What you should do.
Copy the data exactly as it appears, and do not include any pictures.
::: Dataset content :::
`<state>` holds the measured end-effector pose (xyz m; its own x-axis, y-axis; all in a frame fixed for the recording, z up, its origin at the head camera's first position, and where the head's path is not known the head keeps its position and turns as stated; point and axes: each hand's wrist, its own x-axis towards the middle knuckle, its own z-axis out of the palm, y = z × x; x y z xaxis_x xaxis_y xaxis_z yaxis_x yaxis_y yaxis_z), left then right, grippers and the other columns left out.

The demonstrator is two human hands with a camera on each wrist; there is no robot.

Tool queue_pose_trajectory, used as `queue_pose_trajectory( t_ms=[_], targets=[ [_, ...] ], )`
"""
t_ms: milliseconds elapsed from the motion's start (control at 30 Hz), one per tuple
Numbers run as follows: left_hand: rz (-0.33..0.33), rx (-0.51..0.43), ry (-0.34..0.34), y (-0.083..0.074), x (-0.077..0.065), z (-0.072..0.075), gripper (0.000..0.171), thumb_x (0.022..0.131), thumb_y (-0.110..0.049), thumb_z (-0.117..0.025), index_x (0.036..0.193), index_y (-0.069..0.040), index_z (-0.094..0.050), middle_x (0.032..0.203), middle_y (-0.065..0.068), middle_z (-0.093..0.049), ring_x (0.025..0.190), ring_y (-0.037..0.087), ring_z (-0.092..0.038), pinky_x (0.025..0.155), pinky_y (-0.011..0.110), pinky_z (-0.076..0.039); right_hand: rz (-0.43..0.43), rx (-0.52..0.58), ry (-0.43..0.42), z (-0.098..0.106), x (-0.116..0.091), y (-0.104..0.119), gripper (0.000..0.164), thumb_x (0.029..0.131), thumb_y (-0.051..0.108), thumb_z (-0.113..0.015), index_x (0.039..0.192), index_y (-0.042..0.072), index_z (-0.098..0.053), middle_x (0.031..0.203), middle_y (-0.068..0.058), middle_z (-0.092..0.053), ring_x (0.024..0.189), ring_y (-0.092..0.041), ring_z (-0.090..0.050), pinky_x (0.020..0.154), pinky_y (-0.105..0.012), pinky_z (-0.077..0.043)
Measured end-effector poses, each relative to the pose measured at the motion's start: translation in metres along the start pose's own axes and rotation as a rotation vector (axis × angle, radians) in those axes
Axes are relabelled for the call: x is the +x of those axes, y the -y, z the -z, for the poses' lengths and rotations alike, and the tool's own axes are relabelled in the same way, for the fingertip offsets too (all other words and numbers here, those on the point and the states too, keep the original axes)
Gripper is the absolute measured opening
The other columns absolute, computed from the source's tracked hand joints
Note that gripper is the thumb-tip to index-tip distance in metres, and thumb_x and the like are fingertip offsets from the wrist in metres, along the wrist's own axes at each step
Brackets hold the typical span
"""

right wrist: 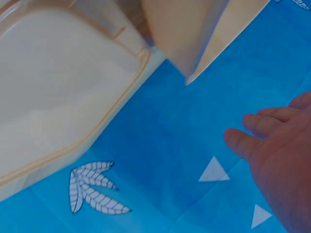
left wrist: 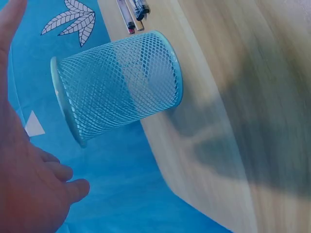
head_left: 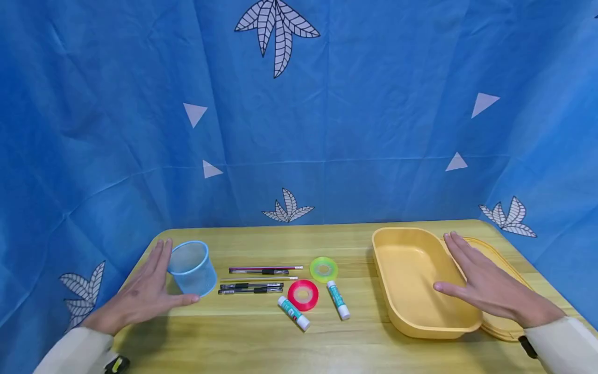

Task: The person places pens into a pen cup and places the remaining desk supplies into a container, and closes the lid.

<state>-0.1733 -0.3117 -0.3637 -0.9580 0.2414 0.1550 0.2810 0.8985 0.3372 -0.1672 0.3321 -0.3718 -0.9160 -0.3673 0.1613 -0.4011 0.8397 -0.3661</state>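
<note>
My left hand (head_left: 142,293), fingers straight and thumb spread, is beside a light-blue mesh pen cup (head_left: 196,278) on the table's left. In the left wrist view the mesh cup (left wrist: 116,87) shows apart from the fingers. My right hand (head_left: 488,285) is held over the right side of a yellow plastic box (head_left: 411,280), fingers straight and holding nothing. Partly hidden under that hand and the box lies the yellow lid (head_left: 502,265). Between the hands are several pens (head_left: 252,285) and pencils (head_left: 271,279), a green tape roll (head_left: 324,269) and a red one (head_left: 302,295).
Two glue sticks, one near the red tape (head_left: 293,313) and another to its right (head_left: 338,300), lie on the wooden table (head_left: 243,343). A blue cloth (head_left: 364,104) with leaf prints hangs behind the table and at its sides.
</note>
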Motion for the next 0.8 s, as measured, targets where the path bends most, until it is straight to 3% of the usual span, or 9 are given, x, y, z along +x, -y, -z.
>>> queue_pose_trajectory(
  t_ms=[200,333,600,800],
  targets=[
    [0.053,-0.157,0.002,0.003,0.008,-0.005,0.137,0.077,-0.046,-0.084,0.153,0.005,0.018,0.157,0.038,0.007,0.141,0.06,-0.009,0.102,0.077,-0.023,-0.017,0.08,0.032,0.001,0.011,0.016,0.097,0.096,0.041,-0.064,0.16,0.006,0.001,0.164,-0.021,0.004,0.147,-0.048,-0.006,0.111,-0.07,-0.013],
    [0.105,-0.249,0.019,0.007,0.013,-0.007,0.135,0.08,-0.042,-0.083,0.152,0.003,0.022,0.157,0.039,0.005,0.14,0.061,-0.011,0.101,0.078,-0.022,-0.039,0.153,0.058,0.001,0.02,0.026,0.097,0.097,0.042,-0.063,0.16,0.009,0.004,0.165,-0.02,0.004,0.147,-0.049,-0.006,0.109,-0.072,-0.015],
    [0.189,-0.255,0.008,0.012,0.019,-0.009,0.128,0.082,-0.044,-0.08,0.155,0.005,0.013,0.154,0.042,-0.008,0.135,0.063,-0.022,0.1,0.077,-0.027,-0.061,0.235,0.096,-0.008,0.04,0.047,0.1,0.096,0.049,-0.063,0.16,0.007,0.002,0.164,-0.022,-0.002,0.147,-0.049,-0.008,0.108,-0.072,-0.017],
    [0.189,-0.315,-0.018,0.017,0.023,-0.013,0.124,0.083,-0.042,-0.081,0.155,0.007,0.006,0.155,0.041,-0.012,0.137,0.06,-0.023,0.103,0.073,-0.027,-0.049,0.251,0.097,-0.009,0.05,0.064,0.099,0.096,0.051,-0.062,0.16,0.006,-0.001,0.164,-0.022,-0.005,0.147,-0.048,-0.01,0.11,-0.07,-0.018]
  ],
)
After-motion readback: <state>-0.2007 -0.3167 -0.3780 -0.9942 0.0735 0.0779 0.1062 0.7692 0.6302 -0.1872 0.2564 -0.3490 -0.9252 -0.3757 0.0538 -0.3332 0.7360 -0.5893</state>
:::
Expected output.
`<state>` holds the measured end-effector pose (xyz m; its own x-axis, y-axis; all in a frame fixed for the recording, z up, its origin at the head camera's first position, and where the head's path is not known the head keeps its position and turns as stated; point and axes: each hand's wrist, its own x-axis towards the middle knuckle, its own z-axis out of the palm, y = z × x; x y z xaxis_x xaxis_y xaxis_z yaxis_x yaxis_y yaxis_z), left then right, grippers and the other columns left out.

The demonstrator is two human hands with a camera on each wrist; there is no robot.

Tool queue_pose_trajectory, used as `queue_pose_trajectory( t_ms=[_], targets=[ [_, ...] ], )`
"""
t_ms: milliseconds elapsed from the motion's start (control at 30 Hz), one per tuple
Numbers run as follows: left_hand: rz (-0.33..0.33), rx (-0.51..0.43), ry (-0.34..0.34), y (-0.083..0.074), x (-0.077..0.065), z (-0.072..0.075), gripper (0.000..0.171), thumb_x (0.022..0.131), thumb_y (-0.110..0.049), thumb_z (-0.117..0.025), index_x (0.036..0.193), index_y (-0.069..0.040), index_z (-0.094..0.050), middle_x (0.032..0.203), middle_y (-0.065..0.068), middle_z (-0.093..0.049), ring_x (0.025..0.190), ring_y (-0.037..0.087), ring_z (-0.092..0.038), pinky_x (0.025..0.155), pinky_y (-0.011..0.110), pinky_z (-0.076..0.039); right_hand: rz (-0.43..0.43), rx (-0.52..0.58), ry (-0.43..0.42), z (-0.098..0.106), x (-0.116..0.091), y (-0.104..0.119), gripper (0.000..0.164), thumb_x (0.029..0.131), thumb_y (-0.051..0.108), thumb_z (-0.113..0.015), index_x (0.039..0.192), index_y (-0.042..0.072), index_z (-0.098..0.053), middle_x (0.031..0.203), middle_y (-0.068..0.058), middle_z (-0.092..0.053), ring_x (0.024..0.189), ring_y (-0.092..0.041), ring_z (-0.090..0.050), pinky_x (0.020..0.154), pinky_y (-0.105..0.012), pinky_z (-0.077..0.043)
Measured end-effector poses, each relative to the pose measured at the motion's start: translation in metres along the start pose's own axes and rotation as a rotation vector (axis × angle, radians) in those axes
Axes are relabelled for the call: x is the +x of those axes, y the -y, z the -z, for the poses' lengths and rotations alike, and the tool's own axes are relabelled in the same way, for the fingertip offsets too (all other words and numbers here, those on the point and the states too, keep the original axes)
Gripper is the absolute measured opening
The other columns absolute, computed from the source's tracked hand joints
Note that gripper is the thumb-tip to index-tip distance in metres, and thumb_x and the like are fingertip offsets from the wrist in metres, along the wrist's own axes at each step
Brackets hold the typical span
"""

right wrist: 
left wrist: 
head_left: 

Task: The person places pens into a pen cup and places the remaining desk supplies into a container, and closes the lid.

<state>-0.1733 -0.3117 -0.3637 -0.9580 0.2414 0.1550 0.2810 0.8985 0.3372 -0.1672 0.3321 -0.3718 -0.9160 -0.3673 0.1613 -0.4011 0.8397 -0.3661</state>
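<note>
My left hand (head_left: 142,293), fingers straight and thumb spread, is beside a light-blue mesh pen cup (head_left: 196,278) on the table's left. In the left wrist view the mesh cup (left wrist: 116,87) shows apart from the fingers. My right hand (head_left: 488,285) is held over the right side of a yellow plastic box (head_left: 411,280), fingers straight and holding nothing. Partly hidden under that hand and the box lies the yellow lid (head_left: 502,265). Between the hands are several pens (head_left: 252,285) and pencils (head_left: 271,279), a green tape roll (head_left: 324,269) and a red one (head_left: 302,295).
Two glue sticks, one near the red tape (head_left: 293,313) and another to its right (head_left: 338,300), lie on the wooden table (head_left: 243,343). A blue cloth (head_left: 364,104) with leaf prints hangs behind the table and at its sides.
</note>
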Motion for the next 0.8 s, as measured, targets where the path bends most, until it is straight to 3% of the usual span, or 9 are given, x, y, z along +x, -y, -z.
>>> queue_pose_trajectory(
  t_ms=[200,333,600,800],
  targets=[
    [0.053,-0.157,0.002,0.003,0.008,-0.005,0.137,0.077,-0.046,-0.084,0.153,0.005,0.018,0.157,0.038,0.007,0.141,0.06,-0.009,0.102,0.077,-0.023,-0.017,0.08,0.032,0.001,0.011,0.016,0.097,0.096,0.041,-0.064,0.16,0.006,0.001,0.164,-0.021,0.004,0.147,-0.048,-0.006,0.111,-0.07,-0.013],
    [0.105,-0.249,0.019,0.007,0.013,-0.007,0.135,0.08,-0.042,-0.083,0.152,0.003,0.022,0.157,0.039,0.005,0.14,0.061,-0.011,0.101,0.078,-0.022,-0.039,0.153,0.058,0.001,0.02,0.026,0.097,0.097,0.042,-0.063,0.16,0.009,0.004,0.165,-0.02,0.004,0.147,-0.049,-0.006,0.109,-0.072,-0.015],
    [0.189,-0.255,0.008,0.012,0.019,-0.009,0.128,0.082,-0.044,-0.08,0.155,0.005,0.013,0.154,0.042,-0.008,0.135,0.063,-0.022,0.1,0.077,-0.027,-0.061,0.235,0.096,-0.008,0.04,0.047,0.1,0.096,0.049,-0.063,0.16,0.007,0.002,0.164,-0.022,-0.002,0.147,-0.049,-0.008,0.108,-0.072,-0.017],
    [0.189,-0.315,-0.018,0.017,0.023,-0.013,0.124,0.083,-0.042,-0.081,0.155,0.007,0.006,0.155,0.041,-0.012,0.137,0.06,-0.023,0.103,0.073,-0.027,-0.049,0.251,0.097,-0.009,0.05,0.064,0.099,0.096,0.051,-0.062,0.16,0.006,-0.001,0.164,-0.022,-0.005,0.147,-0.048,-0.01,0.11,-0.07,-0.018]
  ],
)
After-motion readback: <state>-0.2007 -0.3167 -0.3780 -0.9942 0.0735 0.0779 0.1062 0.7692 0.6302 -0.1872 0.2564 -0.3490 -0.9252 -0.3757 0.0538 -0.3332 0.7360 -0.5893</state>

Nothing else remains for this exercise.